Methylesterification is thought to control the binding of different subunits to PP2A, but little is known about physiological significance of this post-translational modification in vivo (7). Recently, PME-1 has been identified as a protector of sustained ERK pathway activity in malignant gliomas (8). In order to further elucidate the role of PP2A methylation in vivo, our lab has generated mice that lack PME-1 (PME-1 (-/-) mice) by targeted gene disruption (9). Unfortunately, PME-1 deletion resulted in perinatal lethality, underscoring the importance of PME-1 but hindering our biological studies. Biochemical elucidation of PME-1 would thus greatly benefit from the development of potent and selective chemical inhibitors.
1. Oliver, C. J., Shenolikar, S. (1998). Physiologic importance of protein phosphatase inhibitors. Front. Biosci. 3, D961-972.

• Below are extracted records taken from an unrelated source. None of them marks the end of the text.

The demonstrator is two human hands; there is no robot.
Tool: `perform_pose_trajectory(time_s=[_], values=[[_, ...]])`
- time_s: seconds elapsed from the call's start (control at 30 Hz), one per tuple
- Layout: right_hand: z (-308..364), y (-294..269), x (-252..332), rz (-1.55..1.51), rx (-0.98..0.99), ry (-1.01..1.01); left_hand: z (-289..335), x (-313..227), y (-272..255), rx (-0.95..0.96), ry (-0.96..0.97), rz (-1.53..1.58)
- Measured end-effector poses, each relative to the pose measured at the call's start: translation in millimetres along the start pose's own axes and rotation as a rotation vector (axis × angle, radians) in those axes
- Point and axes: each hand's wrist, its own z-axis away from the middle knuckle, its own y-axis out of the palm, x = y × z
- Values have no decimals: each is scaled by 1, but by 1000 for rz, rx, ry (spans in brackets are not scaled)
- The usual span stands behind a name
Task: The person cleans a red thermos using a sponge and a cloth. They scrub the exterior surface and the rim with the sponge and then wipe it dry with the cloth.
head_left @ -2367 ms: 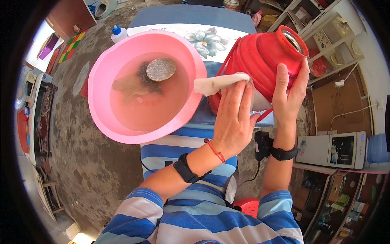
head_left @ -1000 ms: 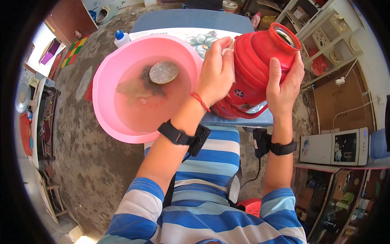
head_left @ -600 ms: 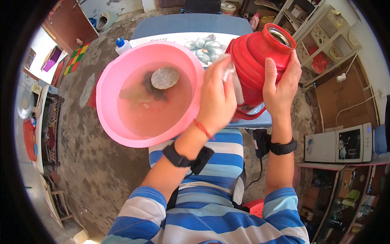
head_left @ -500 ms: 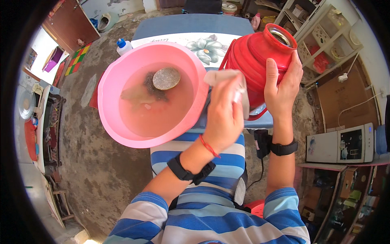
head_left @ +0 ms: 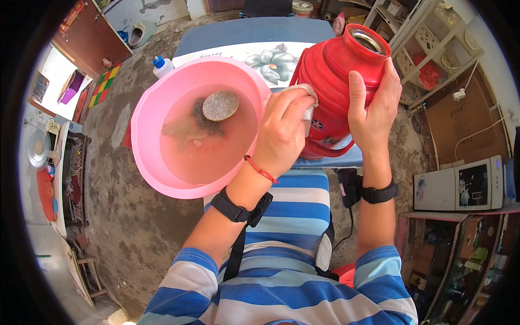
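A red flask [head_left: 333, 76] with an open silver mouth stands on a blue table [head_left: 254, 30]. My right hand [head_left: 374, 103] grips its right side, fingers wrapped up toward the neck. My left hand [head_left: 283, 132] presses a white cloth [head_left: 309, 108] against the flask's left side. Beside it sits a pink basin [head_left: 162, 97] holding cloudy water, a round grey scrubbing pad [head_left: 220, 105] and a dark rag. Both wrists wear black bands, and the left also has a red string.
A white mat with a flower print [head_left: 271, 57] lies on the table behind the basin. A bottle with a blue cap [head_left: 161, 66] stands at the table's left edge. White shelves [head_left: 428, 43] and a microwave [head_left: 466, 187] are on the right; bare concrete floor on the left.
My left hand has rubbed the cloth up and down the flask's side and now sits higher again against its left flank. My right hand keeps its hold.
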Motion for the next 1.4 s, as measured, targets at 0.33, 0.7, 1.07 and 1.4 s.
perform_pose_trajectory(time_s=[0.33, 0.7, 1.07, 1.4], values=[[-1, -4, 0, -3, 34, 25, 9, -19, 16, 72, 211, 105], [0, -2, -1, -25, 19, -2, 3, 11, 0, -38, 23, -80], [1, -3, -1, -14, 20, 9, 3, -5, 2, 14, 88, 21], [0, -5, 1, 12, 46, 16, 21, -20, 18, 142, 176, 162]])
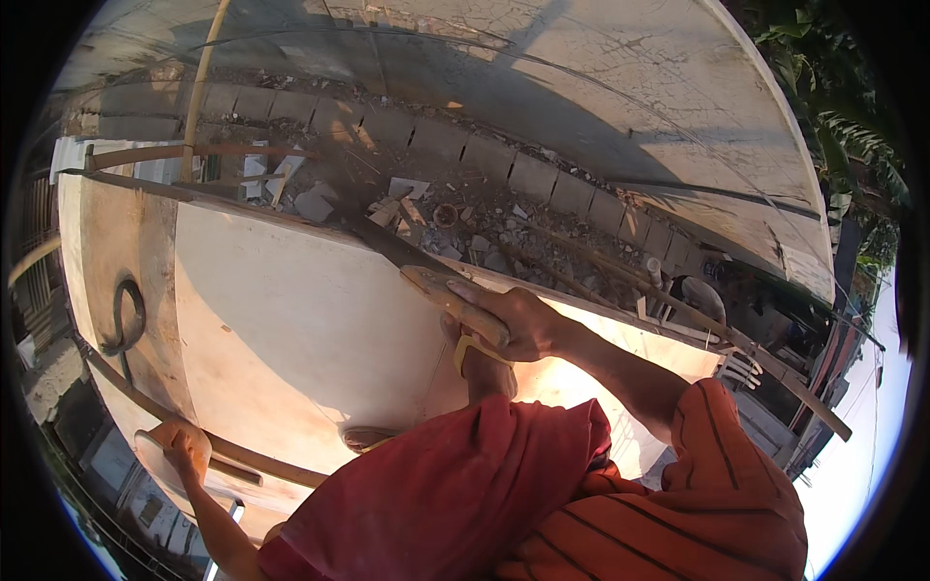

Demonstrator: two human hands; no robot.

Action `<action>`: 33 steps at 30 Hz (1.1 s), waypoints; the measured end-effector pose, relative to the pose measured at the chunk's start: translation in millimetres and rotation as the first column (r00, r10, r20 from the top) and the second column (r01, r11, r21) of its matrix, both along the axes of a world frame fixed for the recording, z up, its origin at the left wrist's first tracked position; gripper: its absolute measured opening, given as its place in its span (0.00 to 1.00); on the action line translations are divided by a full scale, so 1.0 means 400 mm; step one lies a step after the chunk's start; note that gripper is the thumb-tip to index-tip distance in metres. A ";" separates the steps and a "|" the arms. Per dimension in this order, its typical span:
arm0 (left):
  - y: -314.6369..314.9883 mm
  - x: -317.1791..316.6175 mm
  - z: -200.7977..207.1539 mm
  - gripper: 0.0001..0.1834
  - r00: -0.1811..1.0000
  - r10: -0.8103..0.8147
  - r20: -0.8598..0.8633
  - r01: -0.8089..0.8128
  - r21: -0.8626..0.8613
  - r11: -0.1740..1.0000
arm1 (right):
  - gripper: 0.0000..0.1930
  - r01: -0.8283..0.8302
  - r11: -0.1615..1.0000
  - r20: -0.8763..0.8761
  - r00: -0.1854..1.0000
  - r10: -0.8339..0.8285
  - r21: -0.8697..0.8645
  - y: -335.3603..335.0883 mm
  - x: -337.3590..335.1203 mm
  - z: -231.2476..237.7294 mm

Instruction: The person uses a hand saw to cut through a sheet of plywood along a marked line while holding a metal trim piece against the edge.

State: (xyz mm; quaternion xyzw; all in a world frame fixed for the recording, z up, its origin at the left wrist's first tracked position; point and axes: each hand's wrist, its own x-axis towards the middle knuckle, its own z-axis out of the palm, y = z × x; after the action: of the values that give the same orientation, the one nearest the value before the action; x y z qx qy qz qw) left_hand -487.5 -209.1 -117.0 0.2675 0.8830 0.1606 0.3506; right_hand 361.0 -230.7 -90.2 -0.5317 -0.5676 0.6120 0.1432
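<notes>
The flat wooden tool (448, 302) is in the right hand (523, 324), whose fingers are closed around its near end; the rest juts beyond them, up and to the left. A dark bar (373, 237) runs on from the tool's far end, and whether the two touch cannot be told. The right forearm slants up and leftward from a bent elbow, wrist nearly in line with it. Just below these fingers is a foot in a yellow-strapped sandal (463, 354), and to their left spreads a pale board (291, 290).

The left arm reaches out to the far left, lower than the right. The left hand (181, 453) lies against a pale rounded piece (148, 452); whether its fingers are clamped there cannot be told. Above those fingers is a black loop (139, 310).
</notes>
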 end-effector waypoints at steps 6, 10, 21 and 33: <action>-0.118 -0.035 0.037 0.30 0.978 0.158 -0.136 -0.164 -0.033 0.986 | 0.39 0.040 0.997 -0.007 0.999 -0.040 0.069 -0.093 0.045 0.134; -0.055 -0.017 0.013 0.31 0.995 0.062 -0.079 -0.069 -0.082 0.994 | 0.39 0.015 0.998 -0.047 0.999 -0.012 0.059 -0.018 0.015 0.011; -0.077 0.014 0.025 0.31 0.986 0.107 -0.130 -0.121 -0.104 0.987 | 0.37 0.090 0.994 -0.028 0.995 -0.092 -0.059 -0.086 0.044 0.109; -0.024 -0.086 0.031 0.32 0.989 0.097 -0.113 -0.101 -0.029 0.994 | 0.48 -0.015 1.000 0.012 1.000 0.015 0.000 -0.077 0.045 0.055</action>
State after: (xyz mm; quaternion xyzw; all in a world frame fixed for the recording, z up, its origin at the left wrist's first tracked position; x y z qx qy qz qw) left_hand -522.0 -218.6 -104.5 0.2256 0.9161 0.1471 0.2970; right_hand 379.1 -261.5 -68.0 -0.5311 -0.5726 0.6098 0.1351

2. Janssens, V., Goris, J. (2001). Protein phosphatase 2A: a highly regulated family of serine/threonine phosphatases implicated in cell growth and signalling. Biochem. J. 353, 417-439.

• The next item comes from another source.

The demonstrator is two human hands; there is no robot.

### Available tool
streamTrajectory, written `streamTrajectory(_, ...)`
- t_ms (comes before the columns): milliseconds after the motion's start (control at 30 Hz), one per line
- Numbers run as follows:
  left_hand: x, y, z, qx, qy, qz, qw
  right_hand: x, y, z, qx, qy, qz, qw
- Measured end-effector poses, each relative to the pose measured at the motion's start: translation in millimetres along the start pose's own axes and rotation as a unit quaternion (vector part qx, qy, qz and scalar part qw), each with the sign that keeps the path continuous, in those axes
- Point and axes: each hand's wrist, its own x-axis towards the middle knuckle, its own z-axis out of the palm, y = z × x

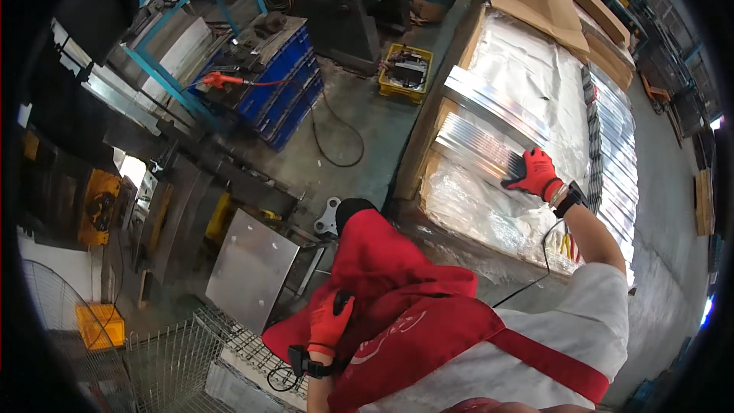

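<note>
My right hand (pixel 539 173), in a red and black glove, grips the near right end of a shiny ribbed metal panel (pixel 478 145). Its thumb and fingers lie across the panel's end. Beyond that panel lies another bright metal panel (pixel 497 103), and both rest on a large carton covered with white sheeting (pixel 527 53). My left hand (pixel 330 323), gloved alike, rests by my red apron (pixel 405 275) with fingers loosely stretched and nothing seen in it. Part of its fingers is hard to make out.
Stacked metal profiles (pixel 612 160) line the carton's right side. Pliers (pixel 568 246) lie near its front edge. To the left are a grey metal plate (pixel 252 266), a wire basket (pixel 172 363), a blue cabinet (pixel 279 92) and a yellow crate (pixel 405 73). A hose (pixel 336 160) loops over the floor.
</note>
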Motion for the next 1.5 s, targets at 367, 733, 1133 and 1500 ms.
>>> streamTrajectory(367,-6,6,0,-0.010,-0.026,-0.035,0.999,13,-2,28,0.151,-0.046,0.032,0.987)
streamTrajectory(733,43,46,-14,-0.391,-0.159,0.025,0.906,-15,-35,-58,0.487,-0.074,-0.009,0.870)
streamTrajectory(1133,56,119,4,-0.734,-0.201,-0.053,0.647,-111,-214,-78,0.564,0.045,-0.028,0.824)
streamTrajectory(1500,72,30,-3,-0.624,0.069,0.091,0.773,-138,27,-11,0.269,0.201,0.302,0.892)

3. Janssens, V., Goris, J., Van Hoof, C. (2005). PP2A: the expected tumor suppressor. Curr. Opin. Genet. Dev. 15, 34-41.
4. Chen, J., Martin, B. L., Brautigan, D. L. (1992). Regulation of protein serine-threonine phosphatase type-2A by tyrosine phosphorylation. Science 257, 1261-1264.
5. Favre, B., Zolnierowicz, S., Turowski, P., Hemmings, B. A. (1994). The catalytic subunit of protein phosphatase 2A is carboxyl-methylated in vivo. J. Biol. Chem. 269, 16311-16317.

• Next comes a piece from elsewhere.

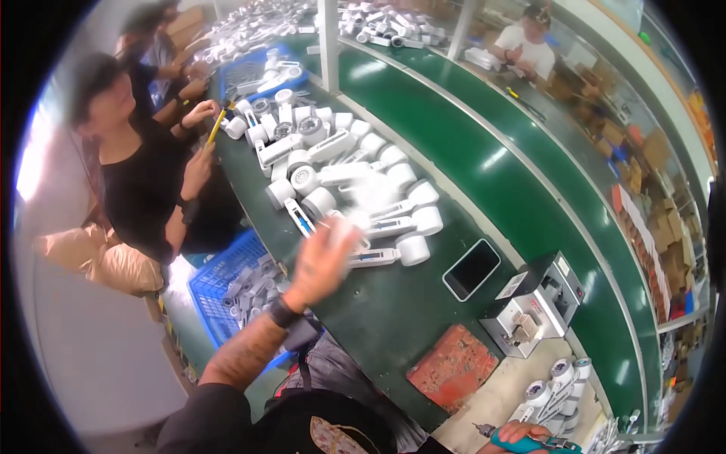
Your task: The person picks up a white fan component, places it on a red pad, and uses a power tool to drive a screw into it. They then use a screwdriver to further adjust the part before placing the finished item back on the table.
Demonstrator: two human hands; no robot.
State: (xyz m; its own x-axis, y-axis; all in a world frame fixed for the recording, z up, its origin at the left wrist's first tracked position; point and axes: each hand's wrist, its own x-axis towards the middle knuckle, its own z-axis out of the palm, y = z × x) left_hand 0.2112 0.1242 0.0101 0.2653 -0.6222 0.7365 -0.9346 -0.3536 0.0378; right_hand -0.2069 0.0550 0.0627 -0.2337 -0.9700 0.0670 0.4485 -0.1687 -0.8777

6. Lee, J., Chen, Y., Tolstykh, T., Stock, J. (1996). A specific protein carboxyl methylesterase that demethylates phosphoprotein phosphatase 2A in bovine brain. Proc. Natl. Acad. Sci. U. S. A. 93, 6043-6047. PMID: 8650216.
7. Wu, J., Tolstykh, T., Lee, J., Boyd, K., Stock, J. B., Broach, J. R. (2000). Carboxyl methylation of the phosphoprotein phosphatase 2A catalytic subunit promotes its functional association with regulatory subunits in vivo. Embo J. 19, 5672-5681. PMID: 11060018.
8. Puustinen, P., Junttila, M. R., Vanhatupa, S., Sablina, A. A., Hector, M. E., Teittinen, K., Raheem, O., Ketola, K., Lin, S., Kast, J., Haapasalo, H., Hahn, W. C., Westermarck, J. (2009). PME-1 protects extracellular signal-regulated kinase pathway activity from protein phosphatase 2A-mediated inactivation in human malignant glioma. Cancer Res. 69, 2870-2877. PMID: 19293187.
9. Ortega-Gutierrez, S., Leung, D., Ficarro, S., Peters, E. C., Cravatt, B. F. (2008). Targeted disruption of the PME-1 gene causes loss of demethylated PP2A and perinatal lethality in mice. PLoS ONE 3, e2486. PMID: 18596935.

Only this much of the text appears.